For most financial service institutions (FSI), fraud prevention often implies a complex ecosystem made of various components –- a mixture of traditional rules-based controls and artificial intelligence (AI) and a patchwork of on-premises systems, proprietary frameworks and open source cloud technologies. Combined with strict regulatory requirements (such as model explainability), high governance frameworks, low latency and high availability (sub second response time for card transactions), these systems are costly to operate, hard to maintain and even harder to adapt to customers changing behaviors and fraudsters alike. Similar to risk management, a modern fraud prevention strategy must be agile at its core and combines a collaborative data-centered operating model with an established delivery strategy of code, data and machine learning (ML) such as DataOps, DevOps and MLOps. In a previous solution accelerator, we addressed the problem of combining rules with AI in a common orchestration framework powered by MLflow.

As consumers become more digitally engaged, large FSIs often have access to real-time GPS coordinates of every purchase made by their customers. With around 40 billion card transactions processed in the US every year, retail banks have a lot of data they can leverage to better understand transaction behaviors for customers opting into GPS-enabled banking applications. Given the data volume and complexity, it often requires access to a large amount of compute resources and cutting-edge libraries to run geospatial analytics that do not "fit well" within a traditional data warehouse and relational database paradigm.

Geospatial clustering to identify customer spending behaviors
Geospatial clustering to identify customer spending behaviors

In this solution centered around geospatial analytics, we show how the Databricks Lakehouse Platform enables organizations to better understand customers spending behaviors in terms of both who they are and how they bank. This is not a one-size-fits-all based model, but truly personalized AI. After all, identifying abnormal patterns can only be achieved with the ability to first understand what normal behaviour is, and doing so for millions of customers is a challenge that requires data and AI combined into one platform.

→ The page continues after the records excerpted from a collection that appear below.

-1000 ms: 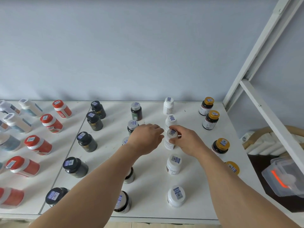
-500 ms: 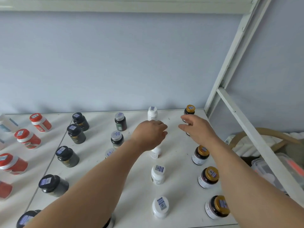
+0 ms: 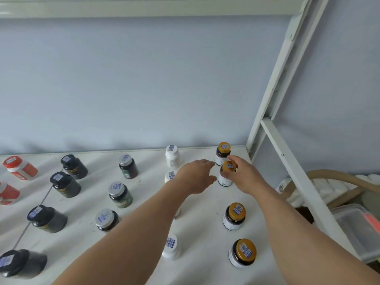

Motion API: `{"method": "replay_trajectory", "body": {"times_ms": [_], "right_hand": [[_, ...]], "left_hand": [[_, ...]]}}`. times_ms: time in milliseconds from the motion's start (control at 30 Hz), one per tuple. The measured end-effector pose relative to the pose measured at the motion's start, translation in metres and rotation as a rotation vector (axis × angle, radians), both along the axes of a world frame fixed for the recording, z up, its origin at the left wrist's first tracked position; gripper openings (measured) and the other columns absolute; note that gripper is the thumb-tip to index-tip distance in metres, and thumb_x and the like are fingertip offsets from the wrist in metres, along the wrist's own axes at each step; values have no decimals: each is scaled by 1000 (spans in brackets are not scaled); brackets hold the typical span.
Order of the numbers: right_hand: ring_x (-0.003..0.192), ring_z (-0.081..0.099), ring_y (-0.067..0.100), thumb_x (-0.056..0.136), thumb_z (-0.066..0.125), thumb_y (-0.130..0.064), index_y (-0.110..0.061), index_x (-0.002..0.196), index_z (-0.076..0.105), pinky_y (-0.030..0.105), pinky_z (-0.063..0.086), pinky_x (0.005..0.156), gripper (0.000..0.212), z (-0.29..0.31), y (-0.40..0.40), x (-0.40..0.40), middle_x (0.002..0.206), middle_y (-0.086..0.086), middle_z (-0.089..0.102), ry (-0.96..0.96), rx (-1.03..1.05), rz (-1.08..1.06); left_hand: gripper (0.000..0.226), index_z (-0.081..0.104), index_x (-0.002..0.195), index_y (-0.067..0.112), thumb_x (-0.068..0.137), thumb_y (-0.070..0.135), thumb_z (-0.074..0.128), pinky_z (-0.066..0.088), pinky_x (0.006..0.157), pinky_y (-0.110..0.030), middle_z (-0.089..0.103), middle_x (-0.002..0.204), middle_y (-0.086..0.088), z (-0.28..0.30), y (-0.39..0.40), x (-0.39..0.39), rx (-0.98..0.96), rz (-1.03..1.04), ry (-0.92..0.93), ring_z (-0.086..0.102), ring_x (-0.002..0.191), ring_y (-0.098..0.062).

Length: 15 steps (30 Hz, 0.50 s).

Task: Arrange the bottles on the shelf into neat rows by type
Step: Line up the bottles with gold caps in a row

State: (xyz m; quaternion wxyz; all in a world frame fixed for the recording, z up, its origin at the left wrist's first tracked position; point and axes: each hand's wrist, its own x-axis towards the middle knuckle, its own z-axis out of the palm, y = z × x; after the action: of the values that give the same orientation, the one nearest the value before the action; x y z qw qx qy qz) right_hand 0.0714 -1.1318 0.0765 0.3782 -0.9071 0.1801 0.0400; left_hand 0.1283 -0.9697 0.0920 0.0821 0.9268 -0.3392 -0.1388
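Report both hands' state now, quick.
Left hand: open, holding nothing, beside the gold-capped bottle.
Right hand: fingers curled round that gold-capped bottle's cap.

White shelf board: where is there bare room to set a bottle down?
Bare shelf board lies between the white plastic bottles and the gold-capped dark bottles. Crowded where the right hand holds one gold-capped bottle beside the left hand.

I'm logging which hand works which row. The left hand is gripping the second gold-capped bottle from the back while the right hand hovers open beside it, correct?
Not quite: the hands are swapped. In the head view the right hand grips the second gold-capped bottle from the back, fingers curled round its cap, while the left hand hovers open beside it.
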Motion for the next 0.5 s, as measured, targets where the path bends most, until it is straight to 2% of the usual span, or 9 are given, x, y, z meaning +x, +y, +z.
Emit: {"method": "replay_trajectory", "body": {"times_ms": [133, 300, 400, 500], "right_hand": [[113, 54, 22, 89, 65, -31, -23, 137, 43, 31, 43, 92, 54, -10, -3, 6, 131, 3, 57, 16, 10, -12], [106, 56, 18, 86, 68, -35, -27, 135, 45, 26, 41, 84, 55, -6, -9, 8, 125, -2, 59, 17, 15, 12], [99, 57, 15, 83, 69, -40, -28, 130, 48, 24, 41, 77, 53, 3, -11, 9, 117, -4, 60, 7, 24, 29], [94, 57, 14, 84, 68, -43, -29, 125, 52, 22, 42, 69, 46, 15, -12, 11, 111, -5, 61, -21, 7, 34]], "left_hand": [[55, 34, 147, 22, 98, 42, 47, 45, 99, -39, 44, 147, 0, -8, -12, 9, 50, -15, 29, 47, 130, -23], [61, 31, 150, 24, 96, 45, 52, 38, 105, -37, 42, 150, 2, -12, -18, 18, -6, 18, 146, 43, 134, -22], [62, 39, 146, 25, 92, 49, 57, 37, 105, -31, 51, 143, 6, -12, -17, 26, -116, 68, 307, 48, 130, -18], [46, 54, 135, 28, 93, 48, 56, 42, 99, -30, 61, 130, 5, -4, -17, 30, -161, 5, 372, 54, 120, -16]]}}
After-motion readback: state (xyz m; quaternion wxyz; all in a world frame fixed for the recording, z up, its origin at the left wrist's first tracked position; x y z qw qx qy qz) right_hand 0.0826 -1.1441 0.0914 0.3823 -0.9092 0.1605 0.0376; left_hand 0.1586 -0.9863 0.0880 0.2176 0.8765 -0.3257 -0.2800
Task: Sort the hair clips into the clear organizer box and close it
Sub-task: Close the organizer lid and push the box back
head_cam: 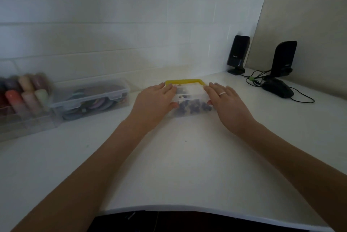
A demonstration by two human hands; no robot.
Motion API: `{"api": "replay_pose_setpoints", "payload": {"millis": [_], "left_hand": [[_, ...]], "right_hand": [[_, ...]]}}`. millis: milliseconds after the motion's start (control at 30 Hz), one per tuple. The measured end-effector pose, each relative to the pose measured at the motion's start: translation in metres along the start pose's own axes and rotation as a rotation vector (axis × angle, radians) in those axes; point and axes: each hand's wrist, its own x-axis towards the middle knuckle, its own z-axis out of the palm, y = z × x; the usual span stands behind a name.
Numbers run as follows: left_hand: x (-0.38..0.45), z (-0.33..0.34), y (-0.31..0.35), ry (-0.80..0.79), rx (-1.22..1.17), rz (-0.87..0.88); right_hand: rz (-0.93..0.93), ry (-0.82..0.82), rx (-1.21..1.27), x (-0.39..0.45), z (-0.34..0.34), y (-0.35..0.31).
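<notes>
Text check: almost nothing readable.

We see one small pale logo on the front of the left speaker [238, 52], a short word in light letters on black, too blurred for us to spell out. The right speaker [285, 59] has a faint pale mark low on its side; we can't read that either. The box [189, 98], the case [90, 98] and the wall [131, 25] show no lettering we can make out.
</notes>
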Motion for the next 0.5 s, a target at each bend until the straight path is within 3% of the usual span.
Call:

Geospatial clustering as part of a fraud prevention strategy
Geospatial clustering as part of a fraud prevention strategy

As part of this real-world solution, we are releasing a new open source geospatial library, GEOSCAN, to detect geospatial behaviors at massive scale, track customers patterns over time and detect anomalous card transactions. Finally, we demonstrate how organizations can surface anomalies from an analytics environment to an online data store (ODS) with tight SLA requirements following a Lambda-like infrastructure underpinned by Delta Lake, Apache Spark and MLflow.

Geospatial clustering of card transactions

DBSCAN (density-based spatial clustering of applications with noise) is a common ML technique used to group points that are closely packed together. Compared to other clustering methodologies, it doesn't require you to indicate the number of clusters beforehand, can detect clusters of varying shapes and sizes and effectively finds outliers that don't belong in any dense area. This makes it a great candidate for geospatial analysis of credit card transactions and potentially fraudulent activities. However, it comes with a serious price tag: DBSCAN requires all points to be compared to every other point to find dense neighbourhoods, which is a significant limitation given the scale large FSIs operate at. As we could not find a viable solution that can scale to millions of customers or more than a few hundreds of thousands of records, we created our own open source AI library: GEOSCAN. Available with both Scala and Python APIs, GEOSCAN is our implementation of DBSCAN algorithm for geospatial clustering at big data scale.

Density based clustering (DBSCAN)
Density based clustering (DBSCAN)

Leveraging Uber’s H3 library to only group points we know are in close vicinity (sharing at least one H3 polygon) and relying on GraphX API, this can detect dense areas at massive scale, understand user spending behaviors and detect anomalous transactions in near real time.

GEOSCAN logic to group points in close proximity using H

In order to validate our framework, we created a synthetic dataset of credit card transactions in the NYC area. Our dataset only contains a tokenized value for users, a geospatial coordinate (as latitude and longitude), a timestamp and a transaction amount. In real life, the same should also contain additional transaction context (such as merchant narrative or MCC code) and often has been enriched with clean brand information (the latter will be addressed as part of a future Databricks Solution Accelerator). In this demo, we will extract dense clusters that correspond to areas with higher transaction activities such as high streets and shopping malls.

There are two modes supported by our GEOSCAN implementation, distributed and pseudo distributed.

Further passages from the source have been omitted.